La cultura della voce può resistere anche agli arcani e volatili meccanismi della tecnologia multimediale. Accade, anzi, come nel caso di “Proverbi e detti molfettesi”, pregevole cofanetto con Cd rom e libretto prodotto da “Comunicare”, che la tecnologia degli ipertesti si faccia ministra della cultura orale e aurale. Della storia di Molfetta. Quella dei vicoli, delle facce aggrinzite dal sole dei campi, dei vecchi mestieri, del mare. Dei vecchi ritratti di famiglia (Nétale faue a caste, pasque addò t'acchie'a t'acchie, variante del “Natale con i tuoi, Pasqua con chi vuoi”), delle beffe misogine (E' chiù difficile ad accreddà né fammene ca né catarre, E' più difficile accordare una donna che una chitarra), delle arguzie contadine (Cìele a pecherédde, acque a fendénédde, Cielo a pecorelle, acqua a fontanelle) o degli auspici marinari (Tramendén' o trè ddì o né semméne, Tramontana, o tre giorni o una settimana). E ancora: la cultura di chi ha vissuto la fame vera (Ci s'ha méngiate la carne se spleppasse re d'ossere, Chi ha mangiato la carne, spolpi le ossa), le lotte per la terra, il padronato dei latifondi (Are è are è u vivere sémbre vè care, Ara e ara e il vitto è sempre caro). Ma che ha pure potuto contare su molte certezze: la famiglia che era nido e recinto (Achiute la porte, ca trase u sòele è te ténge, Chiudi la porta, se no entra il sole e ti tinge), Dio (Assa fa Ddaie, Lascia fare a Dio), la sorte, imprevedibile, ma sempre ineluttabile (O méngete chèss'a menéstre o émminete dalla fenéstre, O mangia questa minestra o buttati dalla finestra).
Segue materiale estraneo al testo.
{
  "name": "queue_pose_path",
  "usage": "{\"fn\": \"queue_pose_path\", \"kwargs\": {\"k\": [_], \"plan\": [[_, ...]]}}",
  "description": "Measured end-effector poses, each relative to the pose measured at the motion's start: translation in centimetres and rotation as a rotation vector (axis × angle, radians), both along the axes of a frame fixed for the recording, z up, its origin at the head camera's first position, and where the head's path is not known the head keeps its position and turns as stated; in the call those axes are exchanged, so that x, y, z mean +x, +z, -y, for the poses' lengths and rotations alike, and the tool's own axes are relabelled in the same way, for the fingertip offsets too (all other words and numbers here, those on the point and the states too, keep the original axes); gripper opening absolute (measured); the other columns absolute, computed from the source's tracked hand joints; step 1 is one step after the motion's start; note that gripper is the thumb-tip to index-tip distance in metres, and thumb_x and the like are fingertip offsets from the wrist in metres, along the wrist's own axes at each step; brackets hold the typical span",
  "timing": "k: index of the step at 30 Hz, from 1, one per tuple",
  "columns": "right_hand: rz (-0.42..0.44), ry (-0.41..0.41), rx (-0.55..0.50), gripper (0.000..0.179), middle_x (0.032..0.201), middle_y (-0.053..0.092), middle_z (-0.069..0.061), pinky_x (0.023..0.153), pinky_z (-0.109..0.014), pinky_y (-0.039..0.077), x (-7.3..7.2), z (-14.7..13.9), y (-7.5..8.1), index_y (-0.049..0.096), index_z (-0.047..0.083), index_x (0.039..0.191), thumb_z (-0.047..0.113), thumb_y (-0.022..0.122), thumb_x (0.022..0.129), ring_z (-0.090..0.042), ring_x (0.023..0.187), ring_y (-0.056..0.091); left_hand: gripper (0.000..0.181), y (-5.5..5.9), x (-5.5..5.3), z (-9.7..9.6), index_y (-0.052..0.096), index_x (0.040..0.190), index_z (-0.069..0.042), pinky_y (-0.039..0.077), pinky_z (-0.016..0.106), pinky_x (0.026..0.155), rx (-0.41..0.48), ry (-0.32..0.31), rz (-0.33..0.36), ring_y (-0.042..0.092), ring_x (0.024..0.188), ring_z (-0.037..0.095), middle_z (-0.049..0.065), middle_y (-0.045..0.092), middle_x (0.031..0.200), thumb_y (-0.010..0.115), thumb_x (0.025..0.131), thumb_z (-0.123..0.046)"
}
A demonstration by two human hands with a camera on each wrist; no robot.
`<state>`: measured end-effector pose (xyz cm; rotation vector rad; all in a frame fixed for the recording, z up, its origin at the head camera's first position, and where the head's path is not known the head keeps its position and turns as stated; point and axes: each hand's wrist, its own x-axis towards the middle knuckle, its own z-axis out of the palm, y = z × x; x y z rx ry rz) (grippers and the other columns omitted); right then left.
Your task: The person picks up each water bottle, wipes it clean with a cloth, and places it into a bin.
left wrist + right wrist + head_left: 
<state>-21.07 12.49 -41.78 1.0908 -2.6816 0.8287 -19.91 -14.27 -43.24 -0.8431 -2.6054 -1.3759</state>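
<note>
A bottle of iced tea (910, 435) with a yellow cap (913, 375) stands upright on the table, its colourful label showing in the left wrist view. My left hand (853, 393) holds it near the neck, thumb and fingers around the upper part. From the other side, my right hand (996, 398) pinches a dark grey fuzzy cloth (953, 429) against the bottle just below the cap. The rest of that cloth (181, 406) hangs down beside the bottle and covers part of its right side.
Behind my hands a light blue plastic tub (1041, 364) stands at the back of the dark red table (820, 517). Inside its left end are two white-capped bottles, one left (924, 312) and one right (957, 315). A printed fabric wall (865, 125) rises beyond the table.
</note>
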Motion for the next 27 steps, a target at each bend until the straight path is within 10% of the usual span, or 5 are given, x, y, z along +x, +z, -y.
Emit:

Il lavoro, opera di Francesco Grillo, offre una rassegna, ben tematizzata, dei detti più celebri di cui ancora oggi risuona il dialetto molfettese. E siccome pur sempre di cultura orale si tratta, a porgere il vasto repertorio di proverbi è la voce di Pietro Capurso. Originale la trovata di associare ai proverbi divertenti vignette. Utile anche il supporto cartaceo allegato al cd.